Une affaire récente devant le tribunal judiciaire de Meaux illustre bien ces tensions. Des copropriétaires d’un immeuble à Montévrain, près de Disneyland Paris, ont demandé à leur syndic d’agir contre trois propriétaires de meublés touristiques. Bien que le règlement de copropriété autorise en principe cette activité, le syndic, conseillé par l’avocat Me Stanislas De Jorna, a décidé d’attaquer sur deux fronts : l’interdiction de toute activité « commerciale » et le principe de « trouble anormal de voisinage ».

Le premier argument concerne spécifiquement les prestations para-hôtelières. La Cour de cassation et le Code général des impôts qualifient de « commerciale » une activité qui propose au moins trois des quatre services suivants durant le séjour : accueil, petit-déjeuner, ménage régulier et changement du linge de maison. Des preuves, comme des captures d’écran d’annonces sur des plateformes telles qu’Airbnb ou Booking et des attestations de services de conciergerie, sont utilisées pour établir ce caractère commercial. Dans le cas de Montévrain, le tribunal judiciaire de Meaux a interdit à une copropriétaire de poursuivre son activité para-hôtelière, sous astreinte de 100 euros par jour, suite à la preuve de ces services. Elle a depuis cessé cette activité.

Le second fondement juridique, le trouble anormal de voisinage, est également un levier important. Même en l’absence d’interdiction formelle dans le règlement de copropriété, les nuisances excessives – bruits, dégradations des parties communes, va-et-vient incessants – peuvent justifier une intervention judiciaire. La jurisprudence condamne ces troubles, et les hôtes sont encouragés à établir des directives claires concernant le bruit et à réagir efficacement aux préoccupations du voisinage. Le syndicat des copropriétaires peut engager la responsabilité du bailleur si les nuisances excèdent les inconvénients normaux de voisinage.

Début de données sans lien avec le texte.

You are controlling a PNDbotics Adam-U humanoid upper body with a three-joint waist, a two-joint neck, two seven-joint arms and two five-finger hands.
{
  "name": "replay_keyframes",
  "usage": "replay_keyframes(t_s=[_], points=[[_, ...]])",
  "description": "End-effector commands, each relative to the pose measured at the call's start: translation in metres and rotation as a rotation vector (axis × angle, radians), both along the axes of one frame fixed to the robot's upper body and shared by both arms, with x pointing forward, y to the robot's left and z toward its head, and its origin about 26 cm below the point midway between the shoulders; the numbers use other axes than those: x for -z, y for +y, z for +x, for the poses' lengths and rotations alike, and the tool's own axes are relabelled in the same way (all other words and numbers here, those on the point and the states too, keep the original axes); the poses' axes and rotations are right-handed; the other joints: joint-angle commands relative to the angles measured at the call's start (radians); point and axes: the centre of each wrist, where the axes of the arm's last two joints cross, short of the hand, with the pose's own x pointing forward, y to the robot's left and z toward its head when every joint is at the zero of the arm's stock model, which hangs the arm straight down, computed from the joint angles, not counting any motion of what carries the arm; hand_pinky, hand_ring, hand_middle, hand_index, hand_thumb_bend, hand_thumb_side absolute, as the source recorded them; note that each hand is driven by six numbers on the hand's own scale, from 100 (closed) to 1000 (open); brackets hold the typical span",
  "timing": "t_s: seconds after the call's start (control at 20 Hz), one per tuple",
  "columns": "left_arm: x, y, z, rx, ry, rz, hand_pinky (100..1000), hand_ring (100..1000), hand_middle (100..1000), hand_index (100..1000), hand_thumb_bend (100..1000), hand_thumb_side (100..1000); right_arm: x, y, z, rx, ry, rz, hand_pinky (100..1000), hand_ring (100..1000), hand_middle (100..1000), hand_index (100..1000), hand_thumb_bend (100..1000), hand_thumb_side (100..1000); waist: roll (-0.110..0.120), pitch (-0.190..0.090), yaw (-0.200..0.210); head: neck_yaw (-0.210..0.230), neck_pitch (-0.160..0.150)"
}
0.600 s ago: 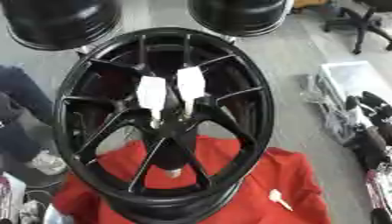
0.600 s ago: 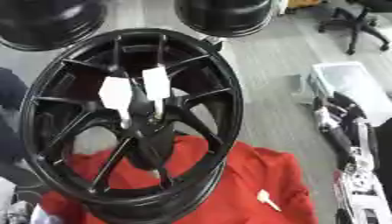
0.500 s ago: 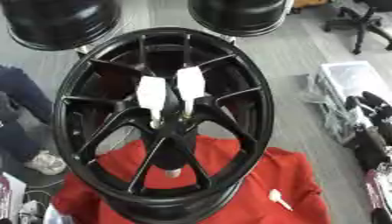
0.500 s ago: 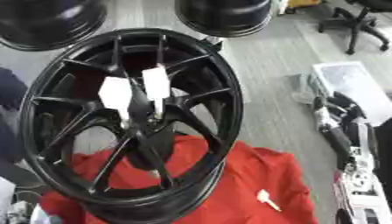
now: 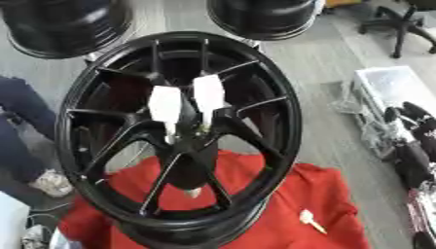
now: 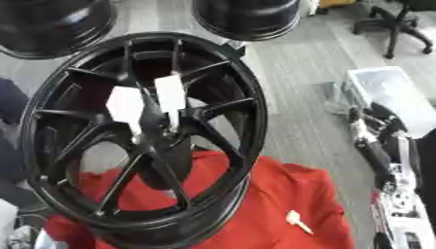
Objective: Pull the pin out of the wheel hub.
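The black wheel stands on edge, tilted, on a red cloth, its open face turned up toward the camera; the hub sits at the middle where the spokes meet. 2 white tabs stick out of the hub side by side, each narrowing to a thin stem that runs down into the centre; whether they are the pin itself or tags on it cannot be told. A small white piece with a short stem lies loose on the cloth, to the right of the rim's lower edge and apart from it.

The right hand shows as a black and silver shape at the right edge, over the grey floor, well apart from the wheel and touching nothing of it; whether its fingers are spread or curled cannot be told. A grey and dark shape in the lower left corner may be the left hand; its state cannot be told either; it lies below the rim, not on the hub.
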Motion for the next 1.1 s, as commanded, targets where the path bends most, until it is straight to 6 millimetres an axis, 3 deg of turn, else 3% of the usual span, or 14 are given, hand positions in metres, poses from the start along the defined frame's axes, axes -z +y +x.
replay_keyframes(t_s=[0.05,0.3,0.5,0.8,1.1], points=[[-0.054,0.002,-0.008,0.084,-0.087,0.234,722,818,733,739,439,661,-0.008,-0.007,0.001,0.002,-0.016,-0.028,804,791,761,830,362,436,0.004,-0.019,-0.004,-0.004,-0.008],[-0.105,-0.016,-0.013,0.258,-0.077,0.606,752,817,753,789,479,679,-0.009,-0.006,0.002,-0.012,-0.014,-0.038,804,791,761,830,363,436,0.012,-0.021,-0.017,-0.002,-0.015],[-0.124,-0.033,-0.012,0.381,0.002,0.871,777,820,773,840,514,688,-0.01,-0.006,0.003,-0.02,-0.013,-0.047,804,791,761,830,363,435,0.016,-0.023,-0.029,0.003,-0.02],[-0.132,-0.062,-0.008,0.53,0.13,1.13,809,839,810,876,576,661,-0.01,-0.007,0.003,-0.031,-0.006,-0.06,804,791,761,830,363,435,0.027,-0.03,-0.041,0.004,-0.027],[-0.117,-0.074,0.014,0.626,0.31,1.228,804,840,815,868,611,570,-0.008,-0.008,0.001,-0.032,0.002,-0.064,804,791,761,830,364,435,0.033,-0.036,-0.048,0.005,-0.029]])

Il est crucial pour les copropriétaires souhaitant faire de la location courte durée de vérifier attentivement le règlement de copropriété, notamment les clauses d’habitation bourgeoise. Une clause d’habitation bourgeoise exclusive interdit toute activité autre que l’habitation, y compris la location courte durée. Une clause simple peut tolérer des professions libérales, mais les activités commerciales et artisanales restent généralement proscrites. La loi du 19 novembre 2024 (dite loi Le Meur) renforce d’ailleurs l’obligation d’information du syndic par les copropriétaires qui louent leur bien en meublé de tourisme et permet aux copropriétés d’interdire la location de meublés de tourisme par un vote à la majorité des deux-tiers, sous certaines conditions.